Posições Divergentes no Julgamento
O presidente do STF, ministro Edison Fachin, reiterou sua intenção de julgar os casos separadamente, em dias diferentes. Essa abordagem gerou um debate no qual Dino questionou a lógica por trás dessa decisão, destacando a falta de clareza no procedimento estabelecido pelo presidente da Corte.
Contexto do Julgamento
O STF discute se o ministro Alexandre de Moraes deve ser investigado em relação a sua suposta conexão com o ex-banqueiro Daniel Vorcaro. Durante a sessão, Dino enfatizou que o caso de Mendonça, que envolvia irregularidades relatadas, também deveria ser considerado na mesma votação. A expectativa é que a análise conjunta ocorra na próxima quarta-feira, 23 de outubro.

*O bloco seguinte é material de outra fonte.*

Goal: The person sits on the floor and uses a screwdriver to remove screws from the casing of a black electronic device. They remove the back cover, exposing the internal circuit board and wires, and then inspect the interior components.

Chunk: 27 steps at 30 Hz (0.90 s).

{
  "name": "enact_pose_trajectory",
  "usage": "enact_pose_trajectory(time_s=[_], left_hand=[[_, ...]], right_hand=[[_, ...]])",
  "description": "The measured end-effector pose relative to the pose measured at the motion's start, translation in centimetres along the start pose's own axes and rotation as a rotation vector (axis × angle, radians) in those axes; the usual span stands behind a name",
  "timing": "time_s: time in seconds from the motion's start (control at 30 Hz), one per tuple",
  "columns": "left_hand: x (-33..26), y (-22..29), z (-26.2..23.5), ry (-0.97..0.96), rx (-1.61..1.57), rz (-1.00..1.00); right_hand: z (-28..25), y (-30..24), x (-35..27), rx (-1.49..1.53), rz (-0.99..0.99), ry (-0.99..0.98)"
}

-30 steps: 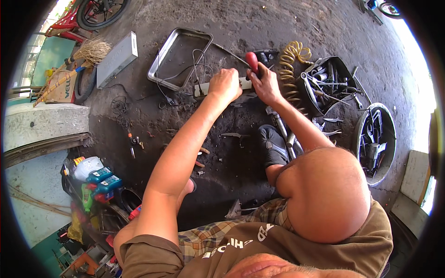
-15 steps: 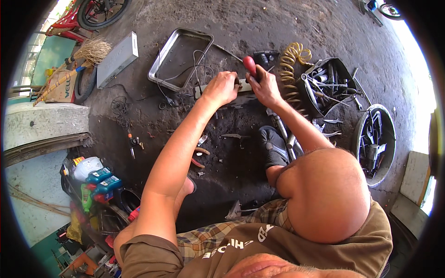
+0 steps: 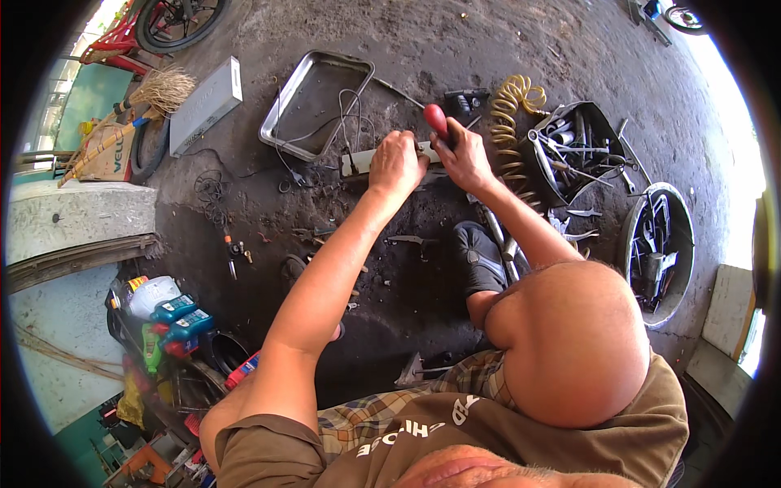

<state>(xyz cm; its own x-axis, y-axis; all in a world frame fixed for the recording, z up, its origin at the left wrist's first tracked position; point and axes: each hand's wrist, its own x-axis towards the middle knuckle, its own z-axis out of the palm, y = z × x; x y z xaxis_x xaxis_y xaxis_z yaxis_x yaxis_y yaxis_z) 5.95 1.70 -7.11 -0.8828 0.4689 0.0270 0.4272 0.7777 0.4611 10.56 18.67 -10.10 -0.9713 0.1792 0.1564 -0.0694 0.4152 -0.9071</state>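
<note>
My right hand (image 3: pixel 465 159) is closed around a tool with a bulbous red handle (image 3: pixel 435 119); its working end cannot be made out. Close beside it, my left hand (image 3: pixel 396 165) curls its fingers over a long pale bar (image 3: pixel 362 163) lying on the ground. Whatever those left fingers pinch is hidden under them. A thin dark cable (image 3: pixel 345 122) runs down to the bar's left end. Just beyond stands a shallow metal tray (image 3: pixel 268 130) with cable looped across it. A thin rod reaches from the tray's corner toward the red handle.
A coiled yellow hose (image 3: pixel 506 134) lies right of my hands, near a black container (image 3: pixel 561 195) of wrenches and a round tub (image 3: pixel 690 244) of parts. Pliers (image 3: pixel 583 213) and metal pieces lie about. Bottles (image 3: pixel 185 325) stand at left, below a grey box (image 3: pixel 203 110) and broom (image 3: pixel 167 88).
My left hand has turned and shifted slightly, its forearm swinging right and uncovering more of the pale bar and my left foot. The red handle has dipped a little nearer me.
</note>
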Motion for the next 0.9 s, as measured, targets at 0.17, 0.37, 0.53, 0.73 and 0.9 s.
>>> enact_pose_trajectory(time_s=[0.17, 0.37, 0.53, 0.73, 0.9], left_hand=[[0.5, 1.3, 0.2, 0.055, -0.136, -0.258], [1.1, 1.8, -0.4, 0.085, -0.162, -0.35], [1.3, 0.4, -1.1, 0.072, -0.246, -0.347], [4.5, -6.3, -7.8, 0.247, -0.181, -0.306], [7.4, -13.7, -13.5, 0.289, 0.047, -0.357]], right_hand=[[0.0, -0.3, -0.3, 0.011, -0.032, 0.016], [0.0, -0.3, -0.6, -0.027, -0.042, 0.013], [0.1, -0.3, -0.8, -0.027, -0.051, 0.031], [-0.2, -0.9, -0.8, -0.038, -0.021, -0.011], [-0.5, -1.1, -0.8, -0.03, -0.006, -0.008]])
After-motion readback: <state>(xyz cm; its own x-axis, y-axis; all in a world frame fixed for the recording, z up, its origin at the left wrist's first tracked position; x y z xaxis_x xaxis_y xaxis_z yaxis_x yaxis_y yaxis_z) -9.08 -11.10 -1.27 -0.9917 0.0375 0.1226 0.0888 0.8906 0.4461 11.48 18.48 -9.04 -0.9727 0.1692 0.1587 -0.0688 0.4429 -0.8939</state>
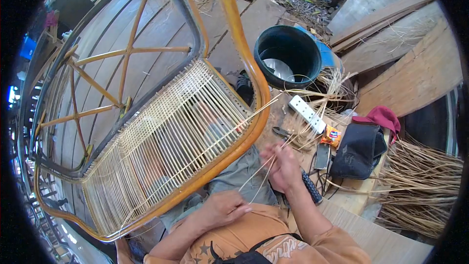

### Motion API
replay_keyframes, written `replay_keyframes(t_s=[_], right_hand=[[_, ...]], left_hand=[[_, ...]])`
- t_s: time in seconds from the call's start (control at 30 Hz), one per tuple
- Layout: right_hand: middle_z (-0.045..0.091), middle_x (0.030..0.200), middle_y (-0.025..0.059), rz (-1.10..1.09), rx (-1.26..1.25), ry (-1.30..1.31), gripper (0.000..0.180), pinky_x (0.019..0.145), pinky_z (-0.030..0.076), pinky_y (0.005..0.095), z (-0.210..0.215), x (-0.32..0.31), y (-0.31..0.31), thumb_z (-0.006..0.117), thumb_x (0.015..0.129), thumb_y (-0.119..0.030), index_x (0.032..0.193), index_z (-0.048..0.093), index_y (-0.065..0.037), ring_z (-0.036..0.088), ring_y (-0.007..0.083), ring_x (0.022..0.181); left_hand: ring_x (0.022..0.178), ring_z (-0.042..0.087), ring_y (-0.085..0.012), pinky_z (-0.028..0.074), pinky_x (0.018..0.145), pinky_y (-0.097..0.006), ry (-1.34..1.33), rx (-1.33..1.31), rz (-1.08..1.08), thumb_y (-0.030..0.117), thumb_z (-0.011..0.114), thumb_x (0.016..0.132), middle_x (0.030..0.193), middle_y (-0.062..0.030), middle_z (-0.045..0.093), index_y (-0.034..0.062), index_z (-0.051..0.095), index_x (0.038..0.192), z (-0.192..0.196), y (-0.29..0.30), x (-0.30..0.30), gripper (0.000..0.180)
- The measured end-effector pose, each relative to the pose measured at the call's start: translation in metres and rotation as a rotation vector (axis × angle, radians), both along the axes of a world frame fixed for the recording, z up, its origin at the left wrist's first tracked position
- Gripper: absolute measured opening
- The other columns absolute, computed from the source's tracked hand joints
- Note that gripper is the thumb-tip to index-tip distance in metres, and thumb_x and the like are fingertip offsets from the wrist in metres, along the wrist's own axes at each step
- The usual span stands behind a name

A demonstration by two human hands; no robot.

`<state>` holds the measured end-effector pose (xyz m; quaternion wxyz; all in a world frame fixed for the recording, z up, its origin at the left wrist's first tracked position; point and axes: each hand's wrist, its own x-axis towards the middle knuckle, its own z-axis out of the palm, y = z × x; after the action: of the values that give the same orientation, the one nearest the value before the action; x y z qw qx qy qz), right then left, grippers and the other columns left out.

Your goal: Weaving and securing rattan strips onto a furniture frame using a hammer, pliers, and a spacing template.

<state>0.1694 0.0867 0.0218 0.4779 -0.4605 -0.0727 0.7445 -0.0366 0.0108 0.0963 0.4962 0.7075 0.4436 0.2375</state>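
Note:
A bent-wood chair frame (pixel 264 90) leans across my lap, with a partly woven panel of pale cane strands (pixel 168 154) stretched inside it. My right hand (pixel 284 168) is raised to the right of the panel, its fingers pinched on thin cane strands (pixel 264 166). These strands run down toward my left hand (pixel 225 209), which rests low near my shirt with curled fingers. The strands reach that hand by its thumb and fingertips; its exact grip is partly hidden. Both hands are apart from the woven panel.
Right of the frame lie pliers (pixel 281 132), a white power strip (pixel 307 114), a phone (pixel 322 156), an orange packet (pixel 331 136) and a black pouch (pixel 356 151). A dark bucket (pixel 312 51) stands beyond. Bundled cane strips (pixel 420 181) and planks (pixel 415 68) lie far right.

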Motion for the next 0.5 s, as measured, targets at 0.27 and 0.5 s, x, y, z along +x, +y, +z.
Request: replay_keyframes(t_s=[0.27,0.5], right_hand=[[0.058,0.095,0.0109,0.258,-0.050,-0.292,0.030,0.062,0.052,0.0313,0.016,0.050,0.061,0.049,0.092,-0.019,0.116,0.043,-0.002,0.061,0.0190,0.076],[0.055,0.056,0.0053,0.487,-0.014,-1.072,0.040,0.036,0.037,0.0245,0.095,0.105,0.061,0.054,0.085,-0.040,0.082,0.060,-0.001,0.050,0.0109,0.042]], left_hand=[[0.061,0.055,-0.0264,0.044,0.054,-0.036,0.367,0.045,0.109,0.026,0.066,0.079,0.065,-0.0084,0.054,0.0056,0.060,0.073,0.024,-0.053,-0.076,0.022],[0.061,0.055,-0.0278,0.045,0.056,-0.037,0.376,-0.096,0.251,0.024,0.065,0.080,0.065,-0.0101,0.054,0.0053,0.060,0.073,0.015,-0.064,-0.072,0.020]])
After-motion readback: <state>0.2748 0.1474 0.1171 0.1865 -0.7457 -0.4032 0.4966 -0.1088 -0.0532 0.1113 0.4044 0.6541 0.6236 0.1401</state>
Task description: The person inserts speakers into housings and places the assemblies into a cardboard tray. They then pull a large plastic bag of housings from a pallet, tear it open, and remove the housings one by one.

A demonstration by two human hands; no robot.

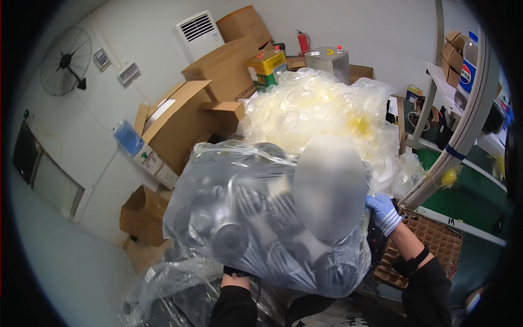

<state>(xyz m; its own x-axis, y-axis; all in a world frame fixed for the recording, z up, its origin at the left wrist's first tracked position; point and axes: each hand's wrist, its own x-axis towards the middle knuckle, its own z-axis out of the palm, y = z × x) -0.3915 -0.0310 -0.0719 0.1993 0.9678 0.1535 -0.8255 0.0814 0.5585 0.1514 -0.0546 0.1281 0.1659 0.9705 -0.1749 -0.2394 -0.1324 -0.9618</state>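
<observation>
A large clear plastic bag point(256, 201) full of dark, rounded parts is held up in front of me. What exactly the parts are cannot be made out through the film. My right hand point(384, 211), in a blue-and-white striped glove, grips the bag's right edge with its fingers closed. My left hand goes in under the near left side of the bag, so only its wrist point(235, 280) shows and its fingers are hidden. A smooth grey oval point(330, 188) covers part of the bag's right half. Below lies another clear bag point(180, 294) with dark contents.
Behind the bag rises a heap of pale, yellowish clear plastic bags point(316, 109). Cardboard boxes point(180, 125) stand to the left and back, near a metal tin point(327, 62). At right are a brown gridded tray point(422, 245), a green-topped bench point(463, 185) and a slanting post point(457, 141).
</observation>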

Intervenções e Desdobramentos
O ministro Gilmar Mendes também se manifestou, levantando uma questão de ordem para incluir as supostas irregularidades de Mendonça na pauta do julgamento. Mendes sugeriu que o caso não permanecesse sob a relatoria de Fachin e fosse redistribuído entre os membros do tribunal, promovendo assim uma maior imparcialidade.
Origem da Investigação
A polêmica começou em 1° de setembro, quando a Polícia Federal revelou que Vorcaro tinha se comunicado, por meio de mensagens, com um número de celular associado a Moraes antes de sua prisão em novembro do ano anterior. Estima-se que cerca de 50 mensagens foram trocadas, o que levanta questões sobre a relação entre os dois.
Conforme o julgamento avança, a expectativa é que o plenário tome decisões que possam impactar significativamente o funcionamento do STF e suas diretrizes de investigação.